Os benefícios na adoção desta solução são enormes e indubitavelmente são a tendência para as empresas cujo negócio principal não seja tecnologia.
A globalização ensinou os empresários a focarem em seus negócios, terceirizando tudo o que não fosse a atividade principal, mas também mostrou que as parcerias devem ser muito sólidas para que a cadeia de produção não fique interrompida no caso de algum problema com algum fornecedor.
No caso da computação da nuvem existem dois grandes fatores a serem considerados:
- Capacidade do fornecedor do serviço atender às necessidades da empresa; e
- Conectividade entre a empresa e a “nuvem”.
A seleção quanto a capacidade de serviço é similar a seleção de fornecedores diversos e neste ponto os empresários já possuem bastante experiência, basta levantar corretamente as necessidades tecnológicas atuais e futuras.
A questão da conectividade é que ainda considero ser o grande problema. Não apenas com relação a definição dos parâmetros que devem nortear a contratação deste serviço, mas também com relação ao oligopólio existente – contamos com as operadoras de serviços de comunicação, das quais todos temos a experiência com relação a qualidade dos sinais de celulares e capacidades de manter as linhas operacionais.
A conectividade depende da capacidade tanto da empresa que contrata quanto do prestador de serviços acessarem a “nuvem” de forma ininterrupta e considero que a infraestrutura atual em grande parte ainda é precária neste sentido.
Não bastando isso temos as regras empresariais e fiscais que exigem que a empresa esteja conectada aos seus sistemas de gestão de forma a poderem operar (faturar), e a impossibilidade de faturar durante um “problema” é cada vez mais inadmissível. O custo de se ficar sem poder faturar por estar “sem sistema” muitas vezes é maior que o investimento para ter o sistema fora da “nuvem”, e isso é o que fará as empresas demorarem a adotar esta solução.
A GHERPELLI Consultoria tem desenvolvido planos de contingencia de sistemas, avaliando o quanto uma empresa pode ficar sem um sistema e nesta avaliação se faz possível mensurar se o custo de investimento na “nuvem” já pode ser cogitado pelas empresas.

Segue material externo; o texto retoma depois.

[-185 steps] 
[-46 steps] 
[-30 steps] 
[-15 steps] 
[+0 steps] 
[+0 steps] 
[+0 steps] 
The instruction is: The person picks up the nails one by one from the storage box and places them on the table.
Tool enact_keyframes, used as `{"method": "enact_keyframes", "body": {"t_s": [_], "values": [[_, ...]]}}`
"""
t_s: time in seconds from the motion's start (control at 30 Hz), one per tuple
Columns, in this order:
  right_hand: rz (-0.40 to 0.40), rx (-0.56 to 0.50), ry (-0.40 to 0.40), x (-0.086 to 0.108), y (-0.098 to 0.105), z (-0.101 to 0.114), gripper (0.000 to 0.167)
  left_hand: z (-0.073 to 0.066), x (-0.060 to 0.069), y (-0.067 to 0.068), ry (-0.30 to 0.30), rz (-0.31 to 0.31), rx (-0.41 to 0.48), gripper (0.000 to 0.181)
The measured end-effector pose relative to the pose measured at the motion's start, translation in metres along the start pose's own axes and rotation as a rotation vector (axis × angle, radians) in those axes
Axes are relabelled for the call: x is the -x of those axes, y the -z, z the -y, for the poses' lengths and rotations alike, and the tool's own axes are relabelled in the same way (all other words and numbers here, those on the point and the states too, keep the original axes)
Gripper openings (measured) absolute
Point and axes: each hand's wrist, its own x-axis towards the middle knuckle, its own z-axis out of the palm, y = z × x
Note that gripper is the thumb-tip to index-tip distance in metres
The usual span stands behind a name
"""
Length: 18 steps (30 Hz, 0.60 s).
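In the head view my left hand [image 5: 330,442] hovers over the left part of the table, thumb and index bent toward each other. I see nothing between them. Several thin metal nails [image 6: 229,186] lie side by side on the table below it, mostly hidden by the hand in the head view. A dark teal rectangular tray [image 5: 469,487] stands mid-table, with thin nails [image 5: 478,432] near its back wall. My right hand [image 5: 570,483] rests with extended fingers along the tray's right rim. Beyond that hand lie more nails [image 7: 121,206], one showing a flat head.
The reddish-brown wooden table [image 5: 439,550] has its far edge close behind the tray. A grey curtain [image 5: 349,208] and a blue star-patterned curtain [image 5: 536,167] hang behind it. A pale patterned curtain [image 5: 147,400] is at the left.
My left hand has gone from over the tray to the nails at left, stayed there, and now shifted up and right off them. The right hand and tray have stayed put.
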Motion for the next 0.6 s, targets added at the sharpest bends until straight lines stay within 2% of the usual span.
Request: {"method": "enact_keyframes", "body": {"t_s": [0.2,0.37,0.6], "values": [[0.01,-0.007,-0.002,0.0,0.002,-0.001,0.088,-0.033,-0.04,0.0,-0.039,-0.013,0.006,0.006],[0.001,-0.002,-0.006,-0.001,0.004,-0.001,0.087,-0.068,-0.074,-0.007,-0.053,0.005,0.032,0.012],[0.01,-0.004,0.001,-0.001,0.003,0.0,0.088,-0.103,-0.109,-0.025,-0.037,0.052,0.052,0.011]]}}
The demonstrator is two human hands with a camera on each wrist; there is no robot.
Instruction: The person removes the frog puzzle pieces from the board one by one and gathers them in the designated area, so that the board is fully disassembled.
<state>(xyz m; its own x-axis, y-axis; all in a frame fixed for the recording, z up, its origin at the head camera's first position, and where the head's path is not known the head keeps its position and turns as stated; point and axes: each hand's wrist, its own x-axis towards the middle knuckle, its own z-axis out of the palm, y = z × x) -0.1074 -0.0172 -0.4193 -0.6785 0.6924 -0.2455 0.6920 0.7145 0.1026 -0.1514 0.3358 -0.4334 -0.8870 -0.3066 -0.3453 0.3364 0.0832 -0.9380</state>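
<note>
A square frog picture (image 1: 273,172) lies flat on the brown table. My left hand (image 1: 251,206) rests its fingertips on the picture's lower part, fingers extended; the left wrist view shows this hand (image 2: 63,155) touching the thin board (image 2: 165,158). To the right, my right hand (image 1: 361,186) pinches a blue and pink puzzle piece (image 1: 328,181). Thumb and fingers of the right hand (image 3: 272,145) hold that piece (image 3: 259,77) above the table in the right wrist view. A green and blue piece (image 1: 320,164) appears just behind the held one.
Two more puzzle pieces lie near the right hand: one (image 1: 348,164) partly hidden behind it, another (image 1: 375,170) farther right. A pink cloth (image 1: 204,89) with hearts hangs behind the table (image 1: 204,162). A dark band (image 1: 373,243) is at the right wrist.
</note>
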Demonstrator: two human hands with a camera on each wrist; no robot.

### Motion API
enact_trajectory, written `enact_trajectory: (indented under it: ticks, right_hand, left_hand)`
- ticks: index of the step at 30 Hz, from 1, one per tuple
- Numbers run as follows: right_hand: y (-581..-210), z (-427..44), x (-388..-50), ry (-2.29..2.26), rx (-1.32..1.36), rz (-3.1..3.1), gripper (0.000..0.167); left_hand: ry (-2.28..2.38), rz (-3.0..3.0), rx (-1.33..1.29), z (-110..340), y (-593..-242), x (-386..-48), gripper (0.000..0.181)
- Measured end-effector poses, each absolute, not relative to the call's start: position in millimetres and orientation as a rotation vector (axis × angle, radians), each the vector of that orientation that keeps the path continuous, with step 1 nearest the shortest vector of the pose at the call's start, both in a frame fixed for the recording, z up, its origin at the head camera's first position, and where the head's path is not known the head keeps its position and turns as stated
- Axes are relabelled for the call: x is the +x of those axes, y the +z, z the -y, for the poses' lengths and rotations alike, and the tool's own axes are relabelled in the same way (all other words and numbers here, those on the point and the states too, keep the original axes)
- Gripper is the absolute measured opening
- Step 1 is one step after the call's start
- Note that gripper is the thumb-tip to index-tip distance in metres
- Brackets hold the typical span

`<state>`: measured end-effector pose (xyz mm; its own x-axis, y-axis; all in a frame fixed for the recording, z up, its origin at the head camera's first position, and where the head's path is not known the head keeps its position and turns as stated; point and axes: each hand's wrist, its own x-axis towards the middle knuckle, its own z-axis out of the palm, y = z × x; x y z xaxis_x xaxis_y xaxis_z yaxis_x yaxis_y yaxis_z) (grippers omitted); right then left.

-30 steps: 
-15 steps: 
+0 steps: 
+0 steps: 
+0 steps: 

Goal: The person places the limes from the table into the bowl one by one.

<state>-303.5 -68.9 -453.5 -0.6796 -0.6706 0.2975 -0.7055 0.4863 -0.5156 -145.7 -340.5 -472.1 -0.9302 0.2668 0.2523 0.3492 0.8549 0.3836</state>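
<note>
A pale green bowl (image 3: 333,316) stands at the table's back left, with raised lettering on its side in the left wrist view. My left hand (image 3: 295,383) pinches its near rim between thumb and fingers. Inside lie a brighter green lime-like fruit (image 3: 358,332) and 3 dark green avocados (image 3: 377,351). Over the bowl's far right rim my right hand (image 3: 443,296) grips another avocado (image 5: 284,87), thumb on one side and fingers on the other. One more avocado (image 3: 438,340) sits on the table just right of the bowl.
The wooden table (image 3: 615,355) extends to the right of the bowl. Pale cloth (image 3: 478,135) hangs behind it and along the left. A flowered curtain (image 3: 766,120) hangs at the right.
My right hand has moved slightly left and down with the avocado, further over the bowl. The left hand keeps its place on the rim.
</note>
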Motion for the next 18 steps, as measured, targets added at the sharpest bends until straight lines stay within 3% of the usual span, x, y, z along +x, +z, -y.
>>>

Além de entrar em contato conosco para maiores esclarecimentos, recomendamos a leitura do recente artigo publicado na Computerworld: “Cinco questões que devem ser feitas para adoção da nuvem” que aborda alguns dos pontos que devem ser considerados no planejamento quando a adoção de serviços na “nuvem”.
Resumindo: Consideramos que as nuvens ainda estão em testes, servindo para serviços não essenciais, mas que em breve teremos céu claro com nuvens propícias ao voo, hoje ainda estamos com muitas turbulências!